Speaking of safety harness, what do you guys use? I've always just used the cheap ones the stands come with, but I'm getting kind of fed up with them. I think I'll get an HSS with my Christmas money from my grandparents but there seems to be so many models...which ones should I stay away from (our get)?


----------



## outdoorkid1 (Nov 20, 2010)

isaacdahl said:


> Speaking of safety harness, what do you guys use? *I've always just used the cheap ones the stands come with*, but I'm getting kind of fed up with them. I think I'll get an HSS with my Christmas money from my grandparents but there seems to be so many models...which ones should I stay away from (our get)?


x2.


----------



## archerykid13 (Aug 11, 2009)

I just use the cheap stand ones but like you I'm getting fed up wit them. I'm looking at this one from Gorilla.
http://www.gorillatreestands.com/g30-safety-harness

It looks like the ticket Isaac.

Jake


----------



## muzzyman1212 (Mar 28, 2009)

I always use my hss.


----------



## parkerd (Sep 30, 2010)

Never have never will... And please don't make this a thread were im going to yelled at because I don't..


----------



## crbanta (Mar 24, 2011)

and god forbid if you guys ever fall i want you to know if you have something aroung your legs it cut of circulation fast so move your legs like riding a bike i know a guy who huint froma wheel chair, not from the fall or the ground but because he was "SAVED" by hhis harness


----------



## outdoorkid1 (Nov 20, 2010)

parkerd said:


> Never have never will... And please don't make this a thread were im going to yelled at because I don't..
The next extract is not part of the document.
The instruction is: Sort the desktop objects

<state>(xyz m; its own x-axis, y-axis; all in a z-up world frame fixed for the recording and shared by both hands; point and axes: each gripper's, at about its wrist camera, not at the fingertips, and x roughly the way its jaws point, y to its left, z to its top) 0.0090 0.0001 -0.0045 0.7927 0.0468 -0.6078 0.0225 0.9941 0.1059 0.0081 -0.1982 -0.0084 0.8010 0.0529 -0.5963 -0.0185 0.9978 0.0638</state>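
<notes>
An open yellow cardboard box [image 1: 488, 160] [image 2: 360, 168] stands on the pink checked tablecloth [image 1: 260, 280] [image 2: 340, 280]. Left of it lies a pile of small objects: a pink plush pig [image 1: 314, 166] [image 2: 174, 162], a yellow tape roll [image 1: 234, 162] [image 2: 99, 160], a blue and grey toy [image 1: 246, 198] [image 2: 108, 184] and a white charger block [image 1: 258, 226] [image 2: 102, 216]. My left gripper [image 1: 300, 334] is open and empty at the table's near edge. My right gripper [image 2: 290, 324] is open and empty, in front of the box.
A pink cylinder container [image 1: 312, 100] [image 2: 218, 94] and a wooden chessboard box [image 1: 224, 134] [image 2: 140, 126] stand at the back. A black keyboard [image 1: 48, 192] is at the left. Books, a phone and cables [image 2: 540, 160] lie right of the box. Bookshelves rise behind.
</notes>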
well then you shouldn't have said anything. I can go on and on, If you don't want to were one, than go ahead and jump out of your treestand and see what happens..... Its easy, simple things like wearing a safety harness that stubborn people wont wear is just plain stupid. 
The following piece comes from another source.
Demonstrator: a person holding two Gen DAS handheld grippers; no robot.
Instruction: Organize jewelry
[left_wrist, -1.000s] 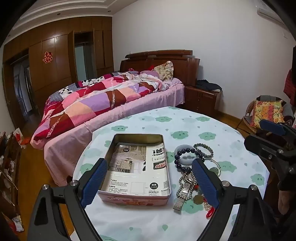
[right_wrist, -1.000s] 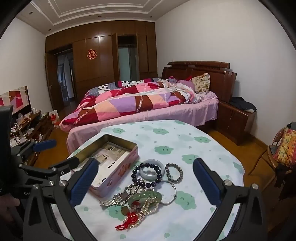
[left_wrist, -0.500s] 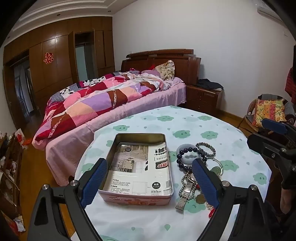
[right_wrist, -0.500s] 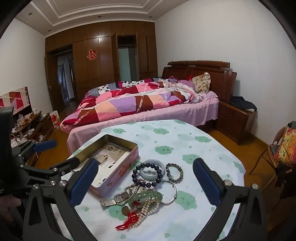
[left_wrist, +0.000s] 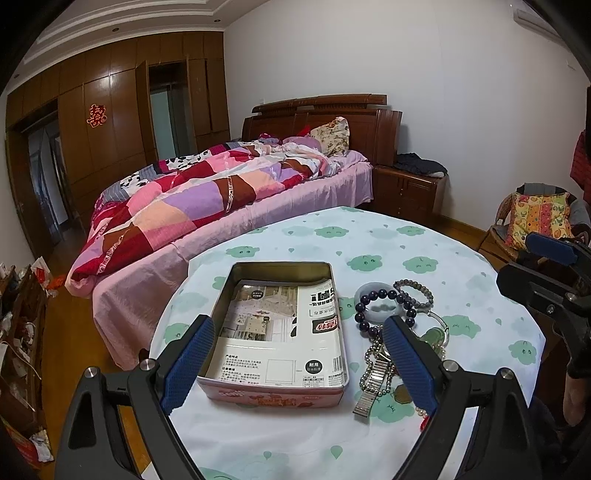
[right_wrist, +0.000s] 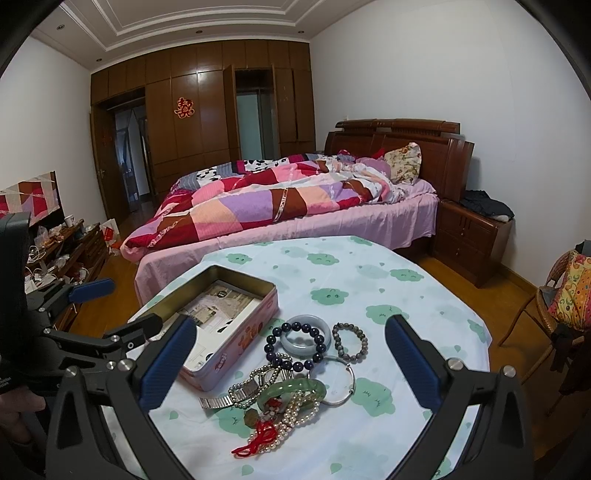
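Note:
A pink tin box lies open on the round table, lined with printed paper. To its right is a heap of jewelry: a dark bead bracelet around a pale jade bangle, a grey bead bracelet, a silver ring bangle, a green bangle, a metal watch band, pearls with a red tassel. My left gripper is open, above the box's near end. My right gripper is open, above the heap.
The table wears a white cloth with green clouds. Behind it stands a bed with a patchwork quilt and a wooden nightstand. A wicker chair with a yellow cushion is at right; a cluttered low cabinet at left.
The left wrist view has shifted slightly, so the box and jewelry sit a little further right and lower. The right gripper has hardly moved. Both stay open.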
No one can make you wear one, but you should atleast care enough about yourself to take 5 seconds to put it on and it might just save your life.


----------



## muzzyman1212 (Mar 28, 2009)

Thats why they have a thing you can stand on or you can have a screw in step in your pocket. If you fall with no harness you will have no leg...


----------



## parkerd (Sep 30, 2010)

Not really worried about it the highest I climb is 6-7 feet just enough to see over the palmettos no tragedy is going to come from falling 6-7 feet... And today's treestands are built to hold you up not fall down other wise they wouldn't make so many I would say more than half of treestand accidents are because of the hunter.. he wanted to look over and fell his fault not the treestands which is what I have faith in to hold my butt up in a pine...


----------



## crbanta (Mar 24, 2011)

im saying where one but if u fall keep moving while help comes


----------



## outdoorkid1 (Nov 20, 2010)

parkerd said:


> Not really worried about it the highest I climb is 6-7 feet just enough to see over the palmettos no tragedy is going to come from falling 6-7 feet... And today's treestands are built to hold you up not fall down other wise they wouldn't make so many I would say more than half of treestand accidents are because of the hunter.. he wanted to look over and fell his fault not the treestands which is what I have faith in to hold my butt up in a pine...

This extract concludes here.